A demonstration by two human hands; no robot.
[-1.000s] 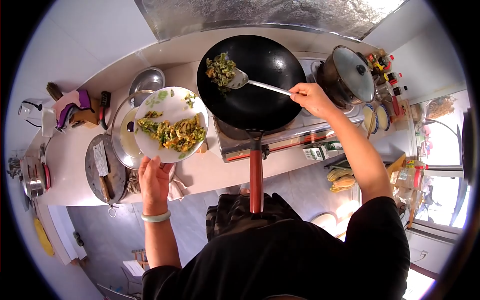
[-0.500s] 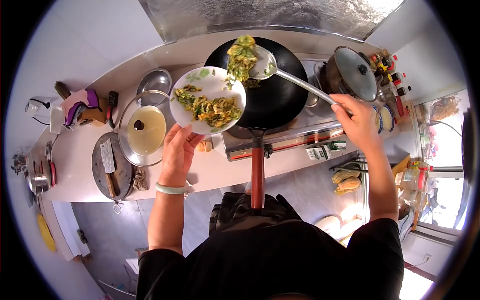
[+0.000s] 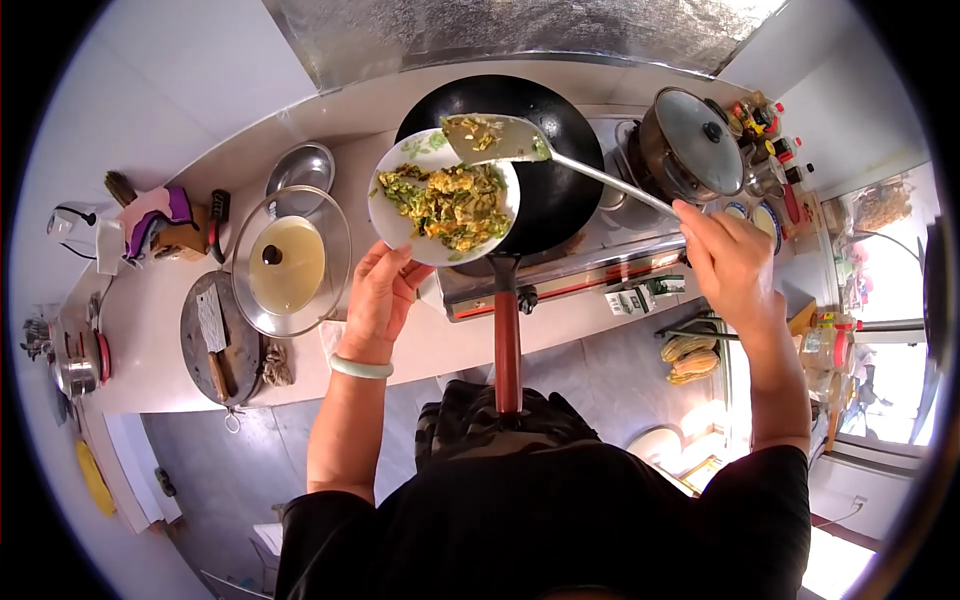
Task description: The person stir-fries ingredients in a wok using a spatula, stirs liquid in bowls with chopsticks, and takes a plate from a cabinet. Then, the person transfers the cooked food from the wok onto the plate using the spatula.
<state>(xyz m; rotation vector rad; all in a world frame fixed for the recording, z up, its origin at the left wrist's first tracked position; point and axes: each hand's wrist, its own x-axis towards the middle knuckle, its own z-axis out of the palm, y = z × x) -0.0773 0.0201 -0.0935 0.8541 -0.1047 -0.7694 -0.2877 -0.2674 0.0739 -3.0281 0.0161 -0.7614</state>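
Note:
My left hand [image 3: 382, 300] grips the near rim of a white plate [image 3: 420, 150] with green leaf prints, holding it tilted over the wok's left side. A heap of cooked egg with chopped greens [image 3: 450, 210] lies on the plate. My right hand [image 3: 728, 262] is closed round the handle of a metal spatula [image 3: 515, 140]. The spatula's blade is over the plate's far edge, with a few bits of food stuck to it. Beneath them sits a black wok [image 3: 555, 200], its brown handle [image 3: 508, 350] pointing toward me.
The wok rests on a gas stove [image 3: 470, 305]. To its right stands a lidded pot [image 3: 692, 150]. On the left are a glass lid [image 3: 290, 260] over a bowl, a metal bowl [image 3: 303, 168], and a round chopping board [image 3: 240, 345] bearing a cleaver [image 3: 212, 322].
The food on the spatula has dropped onto the plate, making the heap bigger. The plate has shifted right, and the spatula blade has tilted with only scraps left on it.

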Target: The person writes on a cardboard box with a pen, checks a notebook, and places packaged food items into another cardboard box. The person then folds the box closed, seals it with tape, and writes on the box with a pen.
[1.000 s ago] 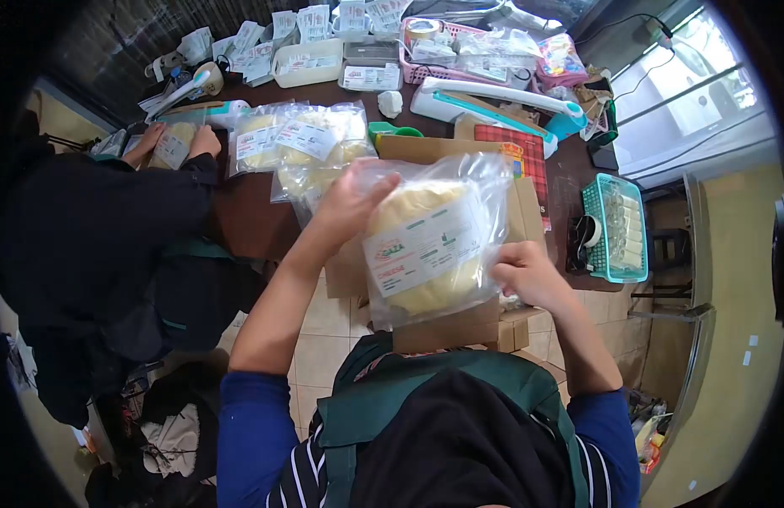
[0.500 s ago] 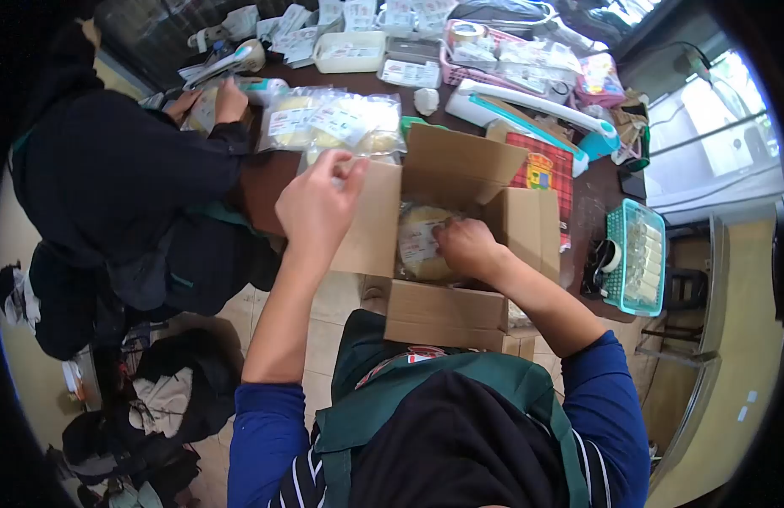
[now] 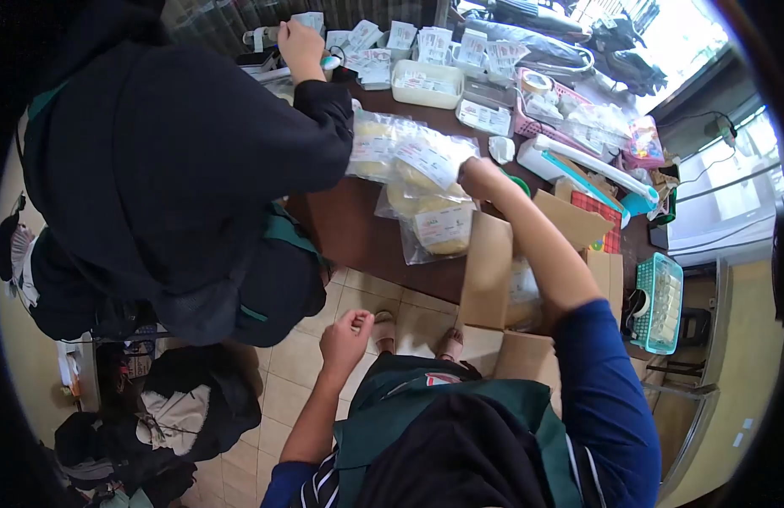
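Observation:
My right hand (image 3: 483,178) reaches over the cardboard box (image 3: 485,275), its fingers closed at the right edge of a clear plastic bag (image 3: 426,161) with a white label. Several such bags, holding pale yellow round contents, lie in an overlapping pile. The nearest labelled bag (image 3: 445,227) rests at the table's front edge, beside the box's left flap. Inside the open box, partly hidden by my right forearm, is another labelled bag (image 3: 523,288). My left hand (image 3: 345,340) is drawn back above the floor, fingers curled together, with nothing visible in them.
At left a co-worker in dark clothes leans over the table, one hand (image 3: 300,46) at the back. Behind the bags stand a white tub (image 3: 427,83) and label stacks. Right of them are a pink basket (image 3: 527,118), a white-and-teal sealer (image 3: 582,178) and a teal basket (image 3: 660,305).
My right hand has left the box and moved up to the bag pile. My left hand has dropped back toward my body. The view has shifted left, and the co-worker's hand has moved back.

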### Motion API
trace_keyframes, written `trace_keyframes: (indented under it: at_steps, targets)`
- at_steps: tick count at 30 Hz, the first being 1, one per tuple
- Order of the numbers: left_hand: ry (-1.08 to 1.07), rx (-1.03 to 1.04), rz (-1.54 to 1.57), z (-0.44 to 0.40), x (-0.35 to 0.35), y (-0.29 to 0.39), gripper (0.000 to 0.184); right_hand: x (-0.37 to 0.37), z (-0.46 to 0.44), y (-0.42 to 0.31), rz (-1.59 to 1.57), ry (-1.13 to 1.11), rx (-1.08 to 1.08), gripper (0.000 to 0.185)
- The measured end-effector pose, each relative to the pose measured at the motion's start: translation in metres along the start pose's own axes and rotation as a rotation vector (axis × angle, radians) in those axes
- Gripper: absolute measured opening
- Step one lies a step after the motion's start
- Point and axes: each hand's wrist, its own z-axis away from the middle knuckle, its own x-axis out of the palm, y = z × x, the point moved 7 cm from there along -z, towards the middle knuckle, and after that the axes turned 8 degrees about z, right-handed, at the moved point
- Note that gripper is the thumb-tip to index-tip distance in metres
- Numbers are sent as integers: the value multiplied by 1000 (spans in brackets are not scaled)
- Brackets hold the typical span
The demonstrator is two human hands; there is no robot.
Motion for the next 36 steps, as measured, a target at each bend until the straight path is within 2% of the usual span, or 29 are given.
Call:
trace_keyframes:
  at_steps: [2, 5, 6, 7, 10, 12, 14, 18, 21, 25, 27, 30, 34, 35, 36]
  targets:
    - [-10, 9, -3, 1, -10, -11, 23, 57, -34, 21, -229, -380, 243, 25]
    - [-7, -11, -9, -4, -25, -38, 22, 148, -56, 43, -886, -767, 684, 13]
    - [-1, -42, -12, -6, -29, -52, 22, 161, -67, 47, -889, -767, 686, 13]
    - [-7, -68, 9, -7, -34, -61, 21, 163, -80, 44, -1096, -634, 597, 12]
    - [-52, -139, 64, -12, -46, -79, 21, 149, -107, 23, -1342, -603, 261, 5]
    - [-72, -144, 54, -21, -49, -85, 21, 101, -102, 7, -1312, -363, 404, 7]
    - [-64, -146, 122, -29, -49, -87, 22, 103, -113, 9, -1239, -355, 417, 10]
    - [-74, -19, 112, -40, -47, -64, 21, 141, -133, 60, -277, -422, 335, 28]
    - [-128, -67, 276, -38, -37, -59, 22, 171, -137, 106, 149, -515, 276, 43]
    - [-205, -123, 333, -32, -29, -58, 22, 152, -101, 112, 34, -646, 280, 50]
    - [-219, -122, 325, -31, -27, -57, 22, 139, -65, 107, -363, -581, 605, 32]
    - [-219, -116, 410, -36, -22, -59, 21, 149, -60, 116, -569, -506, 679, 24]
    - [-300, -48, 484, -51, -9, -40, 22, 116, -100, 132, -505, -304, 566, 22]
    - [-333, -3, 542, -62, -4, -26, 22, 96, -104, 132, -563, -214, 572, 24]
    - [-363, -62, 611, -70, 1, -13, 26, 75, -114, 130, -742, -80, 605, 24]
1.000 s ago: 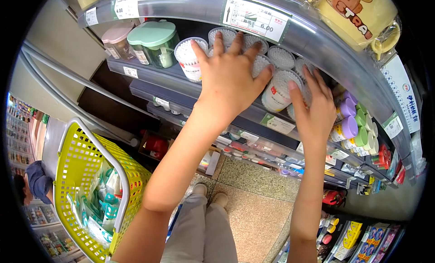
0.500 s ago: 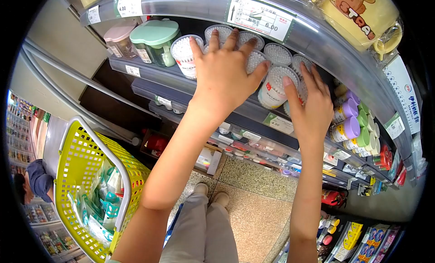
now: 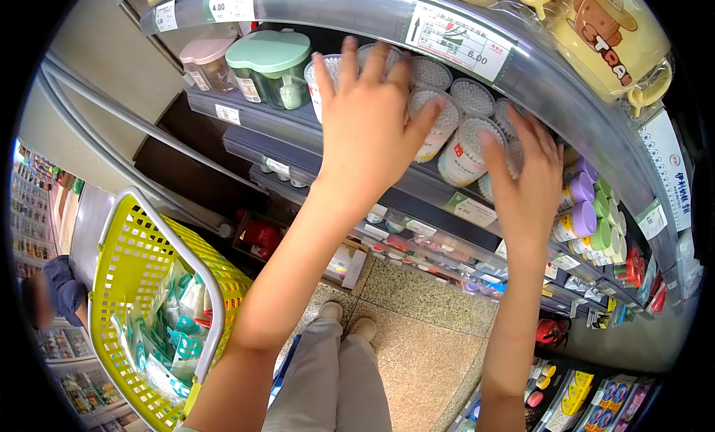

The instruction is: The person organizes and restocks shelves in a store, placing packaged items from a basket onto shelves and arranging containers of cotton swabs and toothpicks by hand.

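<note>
Round clear tubs of cotton swabs [image 3: 471, 150] stand packed together on the middle shelf. My left hand [image 3: 366, 126] is spread palm-down over the tubs at the left of the group, covering several of them. Its thumb lies against a tub [image 3: 434, 126] in the front row. At the group's right end, my right hand [image 3: 527, 180] rests with fingers apart over the tubs there, its thumb close to the front tub's lid. Neither hand is wrapped round a tub. Parts of the tubs under both hands are hidden.
Left of the tubs sit a green-lidded container [image 3: 269, 59] and a pink-lidded one [image 3: 208, 59]. Purple- and green-capped bottles [image 3: 585, 222] stand to the right. A yellow-green basket [image 3: 123, 283] with packaged goods is at lower left. A person [image 3: 63, 287] is partly visible beyond it.
The view has shifted slightly, so the shelf appears further right and lower. My left hand has slid a little left relative to the tubs, uncovering more of a front tub.
</note>
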The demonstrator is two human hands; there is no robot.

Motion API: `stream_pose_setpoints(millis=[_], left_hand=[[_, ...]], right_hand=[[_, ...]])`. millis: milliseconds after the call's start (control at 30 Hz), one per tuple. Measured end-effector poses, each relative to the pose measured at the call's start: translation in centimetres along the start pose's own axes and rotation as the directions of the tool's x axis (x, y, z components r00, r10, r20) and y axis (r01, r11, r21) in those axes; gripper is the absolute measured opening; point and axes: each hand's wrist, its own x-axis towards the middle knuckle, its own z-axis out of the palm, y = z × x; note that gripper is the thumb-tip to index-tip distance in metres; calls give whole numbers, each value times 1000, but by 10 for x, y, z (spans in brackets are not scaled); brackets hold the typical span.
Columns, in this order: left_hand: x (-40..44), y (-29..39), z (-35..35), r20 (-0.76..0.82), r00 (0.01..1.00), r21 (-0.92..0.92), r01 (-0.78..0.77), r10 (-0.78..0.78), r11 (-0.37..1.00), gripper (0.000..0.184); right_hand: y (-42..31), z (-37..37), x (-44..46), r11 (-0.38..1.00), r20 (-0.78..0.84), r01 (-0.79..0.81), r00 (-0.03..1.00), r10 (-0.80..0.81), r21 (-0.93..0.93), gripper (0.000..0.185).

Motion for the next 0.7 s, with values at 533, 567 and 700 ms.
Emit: stream_pose_setpoints(millis=[533, 567, 700], left_hand=[[-22, -27, -2, -63, 998, -50, 28, -31, 998, 50], [-22, -28, -2, -69, 997, -55, 17, -21, 998, 50], [-23, -28, -4, -65, 997, -55, 25, -28, 998, 50]], right_hand=[[-55, 45, 23, 996, 179, 75, 982, -64, -52, 62], [-53, 47, 23, 993, 154, 104, 984, -94, -60, 63], [-49, 52, 24, 982, 89, 182, 980, -177, -44, 62]])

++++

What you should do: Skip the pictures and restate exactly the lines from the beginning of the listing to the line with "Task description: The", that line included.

Exercise answer:
A demonstration by two human hands; no robot.
[-1.000s] 
[-0.500s] 
[+0.000s] 
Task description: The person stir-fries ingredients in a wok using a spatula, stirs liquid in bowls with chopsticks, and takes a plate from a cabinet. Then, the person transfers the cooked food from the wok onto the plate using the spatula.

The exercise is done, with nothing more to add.